По пятам за мной ходила сестренка. Хоть и была она года на два старше меня, но относился я к ней покровительственно. Вообще девчонки-дошкольницы куда менее приспособленный народ. Это потом, повзрослев, они как-то вдруг опережают нас. Да и то далеко не все. Тогда же, во время войны, наше превосходство было столь же очевидным, как, наверное, в пору патриархата. Кому, как ни нам, предстояло в случае чего сражаться с врагами.
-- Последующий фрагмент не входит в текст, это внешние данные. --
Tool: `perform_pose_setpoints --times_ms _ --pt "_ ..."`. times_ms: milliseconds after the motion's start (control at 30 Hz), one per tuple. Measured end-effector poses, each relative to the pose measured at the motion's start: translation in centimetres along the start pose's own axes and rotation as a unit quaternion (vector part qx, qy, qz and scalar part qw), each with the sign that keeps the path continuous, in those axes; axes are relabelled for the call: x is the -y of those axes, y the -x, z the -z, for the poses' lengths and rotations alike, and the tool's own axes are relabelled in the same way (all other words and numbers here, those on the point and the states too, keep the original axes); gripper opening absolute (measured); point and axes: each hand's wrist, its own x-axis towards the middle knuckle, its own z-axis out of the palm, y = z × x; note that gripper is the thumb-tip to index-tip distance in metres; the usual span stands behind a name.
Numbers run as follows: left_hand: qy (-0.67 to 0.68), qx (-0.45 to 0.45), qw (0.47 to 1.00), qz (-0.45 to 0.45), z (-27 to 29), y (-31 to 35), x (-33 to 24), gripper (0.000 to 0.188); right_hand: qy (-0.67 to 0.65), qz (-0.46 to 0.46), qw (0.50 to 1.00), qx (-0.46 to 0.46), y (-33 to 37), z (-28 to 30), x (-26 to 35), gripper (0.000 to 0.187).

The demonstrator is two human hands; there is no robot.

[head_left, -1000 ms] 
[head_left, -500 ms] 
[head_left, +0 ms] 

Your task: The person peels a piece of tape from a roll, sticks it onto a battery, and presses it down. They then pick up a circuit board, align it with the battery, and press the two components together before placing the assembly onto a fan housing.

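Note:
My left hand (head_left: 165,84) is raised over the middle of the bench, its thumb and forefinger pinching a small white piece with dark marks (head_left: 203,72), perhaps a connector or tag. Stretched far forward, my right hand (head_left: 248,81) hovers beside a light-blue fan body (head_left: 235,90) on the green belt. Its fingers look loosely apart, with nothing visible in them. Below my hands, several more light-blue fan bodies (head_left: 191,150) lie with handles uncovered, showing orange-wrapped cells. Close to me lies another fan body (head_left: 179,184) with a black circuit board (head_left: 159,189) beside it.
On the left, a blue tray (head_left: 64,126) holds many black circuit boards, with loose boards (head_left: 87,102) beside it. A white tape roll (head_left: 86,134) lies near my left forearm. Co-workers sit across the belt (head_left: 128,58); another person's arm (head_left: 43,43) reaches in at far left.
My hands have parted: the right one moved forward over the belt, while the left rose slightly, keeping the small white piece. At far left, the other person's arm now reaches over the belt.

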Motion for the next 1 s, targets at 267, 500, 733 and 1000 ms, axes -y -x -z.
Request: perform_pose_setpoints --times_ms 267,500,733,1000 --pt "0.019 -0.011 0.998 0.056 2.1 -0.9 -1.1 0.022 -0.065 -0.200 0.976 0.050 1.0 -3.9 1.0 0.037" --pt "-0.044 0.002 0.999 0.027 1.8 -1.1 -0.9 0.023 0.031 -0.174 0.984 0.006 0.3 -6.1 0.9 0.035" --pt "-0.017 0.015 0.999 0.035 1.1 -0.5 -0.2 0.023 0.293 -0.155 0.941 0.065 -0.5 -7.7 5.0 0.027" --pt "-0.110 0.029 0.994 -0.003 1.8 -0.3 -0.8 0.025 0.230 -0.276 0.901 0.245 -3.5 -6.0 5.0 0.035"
Правда, все это до нас не особенно доходило, причина привилегированного положения оставалась во многом неясной, но задирать ободранные носы мы научились еще как.

В тот раз сестренка поглядывала на меня настолько жалобно, она показалась мне настолько щупленькой, что я не посмел отказать.

— Ладно, — сказал я снисходительно, — не хнычь, пойдешь со мной.

Вишню надо собирать сразу, иначе шпаки обклюют, И мы лазали по самым верхушкам, старались не пропустить ни одной ягоды, а уж затем, спустя день-другой, принимались за нижние ветки.

— Ты стой под вишней, — учил я сестренку, — смотри хорошенько, если я прохлопаю, покажешь где.

Она согласилась, гордая хоть таким поручением.

Затянув потуже резинку трусов и заправив майку, чтобы вишня не просыпалась из-за пазухи, я полез на развесистое дерево, нависшее над арыком. Первые ягоды я, конечно, отправил в рот. Они еще были твердоваты и кислы, но вполне съедобны. Я поглощал их, пока не набил оскомину. Сестренка внимательно следила за моими действиями. За майку вишни шли тише, чем и рот. Да и попадались они не так густо. Словно попрятались от меня.